Star of Leven
- Full name: Star of Leven Football Club
- Nickname(s): the Juniors
- Founded: 1873
- Dissolved: 1882
- Ground: Bridge Street
- Secretary: Alexander Campbell
| Home colours |

= Star of Leven F.C. =

Association football club in Dunbartonshire, Scotland

Star of Leven Football Club was an association football club based in the town of Alexandria, in the Vale of Leven area of West Dunbartonshire.

==History==

Rangers 0–1 Star of Leven, 1873–74 season, Glasgow Herald 28 April 1874

The club was founded in 1873, in the wake of other clubs in the West Dunbartonshire area such as Vale of Leven F.C., Renton F.C., and Dumbarton F.C. Unlike the more successful clubs in the area, the club did not have any backing from local factories, and remained wholly amateur. One of the club's earliest matches was a 1–0 win over Rangers F.C.

At the start of the 1874–75 season, one of the club's players, 19-year old Robert Atherley, a shoemaker in Alexandria, died of a ruptured stomach, after receiving a kick in a match against the Lily club of Renton.

The club entered the Scottish Cup for the first time in 1874–75, losing to Glasgow club West End in the first round. With the success of the other clubs in the area, Star remained a minnow in the game, and only won one Cup tie in the first phase of its existence - against the 10th Dumbartonshire Rifle Volunteers F.C. in 1876–77. In 1877–78, the club walked off the pitch after a second goal was given against it in a repeat first round tie with the 10th D.R.V., and in 1878–79, the club was drawn to play Renton, scratching rather than playing out a likely heavy defeat.

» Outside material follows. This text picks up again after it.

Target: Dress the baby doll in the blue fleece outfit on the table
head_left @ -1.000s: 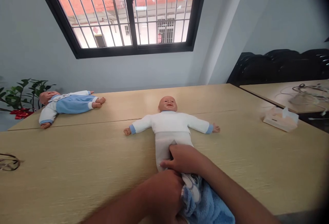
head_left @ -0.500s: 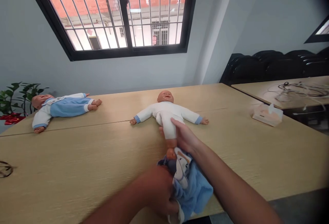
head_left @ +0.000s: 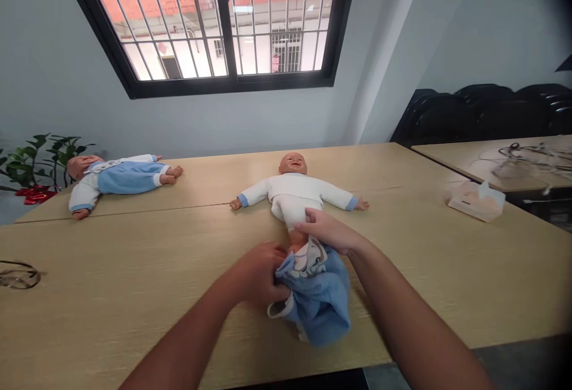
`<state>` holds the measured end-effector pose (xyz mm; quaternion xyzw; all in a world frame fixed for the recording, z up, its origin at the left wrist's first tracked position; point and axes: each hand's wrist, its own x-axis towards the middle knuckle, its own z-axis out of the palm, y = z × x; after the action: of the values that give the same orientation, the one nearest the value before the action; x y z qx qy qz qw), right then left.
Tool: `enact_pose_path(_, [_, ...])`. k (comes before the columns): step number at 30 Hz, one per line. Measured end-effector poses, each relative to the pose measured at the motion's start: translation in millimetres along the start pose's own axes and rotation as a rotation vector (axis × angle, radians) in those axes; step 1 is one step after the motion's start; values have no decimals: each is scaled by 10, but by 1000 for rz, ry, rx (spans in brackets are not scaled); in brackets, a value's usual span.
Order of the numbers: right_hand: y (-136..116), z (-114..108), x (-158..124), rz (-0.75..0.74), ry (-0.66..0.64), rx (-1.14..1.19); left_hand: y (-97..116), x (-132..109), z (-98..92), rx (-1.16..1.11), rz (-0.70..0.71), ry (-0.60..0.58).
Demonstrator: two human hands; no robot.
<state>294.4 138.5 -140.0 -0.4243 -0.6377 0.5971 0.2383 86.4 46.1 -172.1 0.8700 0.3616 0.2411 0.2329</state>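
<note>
A baby doll [head_left: 295, 185] in a white long-sleeved top with blue cuffs lies on its back, arms spread, feet toward me. My left hand [head_left: 263, 272] is closed on the edge of blue doll overalls [head_left: 324, 300] with a cartoon animal patch. The overalls are bunched around the doll's feet, which they hide. My right hand [head_left: 329, 229] grips the doll's lower legs from the right, just above the garment. Its thumb and fingers rest against the white leg part.
A second doll [head_left: 129, 176] in blue overalls lies at the left back, near a potted plant [head_left: 56, 154]. Eyeglasses [head_left: 20, 275] lie at the left edge. A tissue box [head_left: 476, 201] stands on the right of the wooden table [head_left: 156, 294]. Cables [head_left: 536, 156] lie on another table.
My left hand has moved up and away from me, bringing the overalls over the doll's feet. My right hand has slid lower along the legs. The view has shifted slightly.
</note>
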Motion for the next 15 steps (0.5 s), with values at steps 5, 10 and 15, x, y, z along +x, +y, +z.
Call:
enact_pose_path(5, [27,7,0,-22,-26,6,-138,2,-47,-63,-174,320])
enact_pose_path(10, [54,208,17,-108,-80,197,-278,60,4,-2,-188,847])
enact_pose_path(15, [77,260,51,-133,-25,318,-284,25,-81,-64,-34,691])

By 1879, the club was defunct; the club had lost players to other clubs in the area and never had enough playing members to form a reserve side. However, a number of teenage players, under the leadership of Johnny Forbes, had formed a juvenile club which they named Star of Leven Juniors, as the Star gave them spare footballs with which to play, and, as Star had entered the Scottish Cup for 1879–80 before its demise, they decided to submit a team. In the first round, the club was drawn to play Jamestown, and lost after a series of controversial refereeing decisions from Robert Paton, a Vale of Leven player. The Star protested on the basis that Paton was a member of the Jamestown club, but the protest was dismissed after Paton gave evidence that he was not a member.

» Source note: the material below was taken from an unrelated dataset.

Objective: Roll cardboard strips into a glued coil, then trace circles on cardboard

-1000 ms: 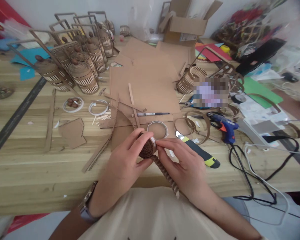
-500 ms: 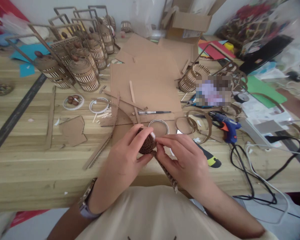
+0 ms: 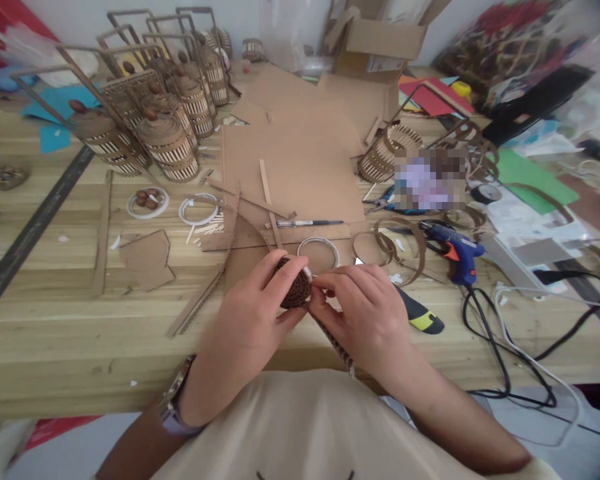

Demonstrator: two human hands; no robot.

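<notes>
Your left hand [image 3: 253,317] grips the coiled cardboard disc [image 3: 296,288] above the tabletop [image 3: 130,347], near its front edge. Your right hand [image 3: 365,317] pinches the disc's right edge; corrugated strip [image 3: 331,338] hangs below. Knife [image 3: 425,317] just beside your right hand, partly hidden; glue gun [image 3: 460,255] farther right.

And you won't read a word here: the pale label [image 3: 384,63] on the far cardboard box [image 3: 386,39], right of centre, is just blur to you!
</notes>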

Jamestown reached the third round, by which time it was the only Levenside club remaining in the competition, Vale of Leven having lost to Dumbarton in the first round. Paton (as well as three other Vale players) was not Cup-tied so played for Jamestown in its third round win over Lennox. This however meant that Lennox protested on the basis that the four Vale players were not bona fide members of the Jamestown club - and after the Scottish FA committee heard the evidence, it decided that Paton had indeed been a member of Jamestown before the first round, and so ineligible to referee the Jamestown-Star tie. It therefore disqualified Jamestown and re-instated Star, who lost to Kirkintilloch Athletic (which was the 10th D.R.V. under a new name) in the second round.

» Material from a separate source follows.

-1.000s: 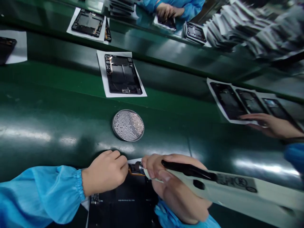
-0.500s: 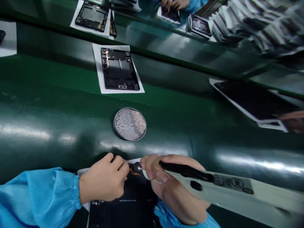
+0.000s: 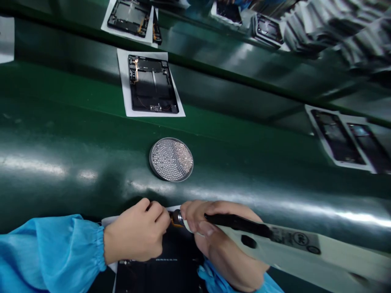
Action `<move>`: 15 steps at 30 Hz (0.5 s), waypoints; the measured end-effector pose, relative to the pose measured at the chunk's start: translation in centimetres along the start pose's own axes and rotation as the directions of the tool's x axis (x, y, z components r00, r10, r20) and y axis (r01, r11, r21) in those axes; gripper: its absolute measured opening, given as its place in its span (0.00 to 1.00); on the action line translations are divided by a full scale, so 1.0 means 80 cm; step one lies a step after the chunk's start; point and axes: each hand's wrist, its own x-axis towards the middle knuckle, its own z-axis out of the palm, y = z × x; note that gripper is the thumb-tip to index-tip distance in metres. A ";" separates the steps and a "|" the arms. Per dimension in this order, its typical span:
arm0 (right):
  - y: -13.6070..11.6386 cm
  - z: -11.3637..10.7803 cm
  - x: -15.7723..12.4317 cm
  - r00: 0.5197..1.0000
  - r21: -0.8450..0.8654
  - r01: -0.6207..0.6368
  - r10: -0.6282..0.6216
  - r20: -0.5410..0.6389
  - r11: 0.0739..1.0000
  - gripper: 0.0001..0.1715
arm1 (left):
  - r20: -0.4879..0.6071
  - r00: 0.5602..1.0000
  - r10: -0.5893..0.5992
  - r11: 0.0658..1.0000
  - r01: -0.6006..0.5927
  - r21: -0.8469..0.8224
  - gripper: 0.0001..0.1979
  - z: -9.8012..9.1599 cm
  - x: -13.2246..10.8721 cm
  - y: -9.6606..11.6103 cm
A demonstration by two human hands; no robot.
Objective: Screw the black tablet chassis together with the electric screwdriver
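Note:
My right hand (image 3: 222, 240) grips a pale electric screwdriver (image 3: 287, 248) with a black lever, its body running off to the lower right. The screwdriver's tip points left at the upper edge of a black tablet (image 3: 165, 268) lying on white paper. Against that edge, beside the tip, my left hand (image 3: 137, 232) is closed with bent fingers. Whatever its fingertips pinch is hidden. A bit of orange ribbon cable (image 3: 176, 219) shows under the tip. Just beyond my hands sits a round screw dish (image 3: 171, 159), with small screws gathered mostly at its right side.
Farther back, an opened tablet (image 3: 154, 85) lies on paper on the green surface. Two more tablets (image 3: 339, 138) are at the right. On the shelf behind are another opened tablet (image 3: 130, 18), a small stack of tablets (image 3: 268, 30) and rows of white sheets (image 3: 336, 24).
The view has shifted slightly. At the right, another person's hand and a dark panel have gone, and two tablets now show there. My hands keep nearly the same pose at the tablet's edge.

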 end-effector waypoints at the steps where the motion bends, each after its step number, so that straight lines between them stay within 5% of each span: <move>1: 0.000 0.001 0.000 1.000 -0.010 -0.001 0.001 -0.002 1.000 0.13 | -0.002 1.000 0.003 1.000 -0.003 -0.006 0.10 0.001 -0.001 0.000; 9: -0.002 -0.003 0.007 0.999 -0.015 0.001 -0.002 -0.047 1.000 0.16 | -0.013 0.999 0.049 0.998 -0.048 0.047 0.11 0.001 -0.003 -0.004; 15: -0.003 -0.016 0.073 0.948 -0.015 0.184 -0.182 -0.263 0.983 0.12 | 0.038 0.999 0.037 0.998 -0.039 0.045 0.11 -0.005 0.001 -0.005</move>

By the end of the 1879–80 season, Forbes had joined Vale of Leven, and the club struggled on for two more seasons. Star gained another win in the Scottish Cup by beating Kirkintilloch Athletic in the first round in 1880–81. The club was finally struck off the Scottish FA register in 1882. A junior club of the same name started up soon after but only lasted for a brief period.

==Colours==

The club's colours were red shirts, white shorts, and blue and white hose.

==Ground==

The club generally played on an unenclosed public park on Bridge Street. Star did play at least one match on a field provided by a Mr Turnbull of Bonhill Place.

==Notable players==

- Johnny Forbes, later a Scottish international and an FA Cup winner with Blackburn Rovers.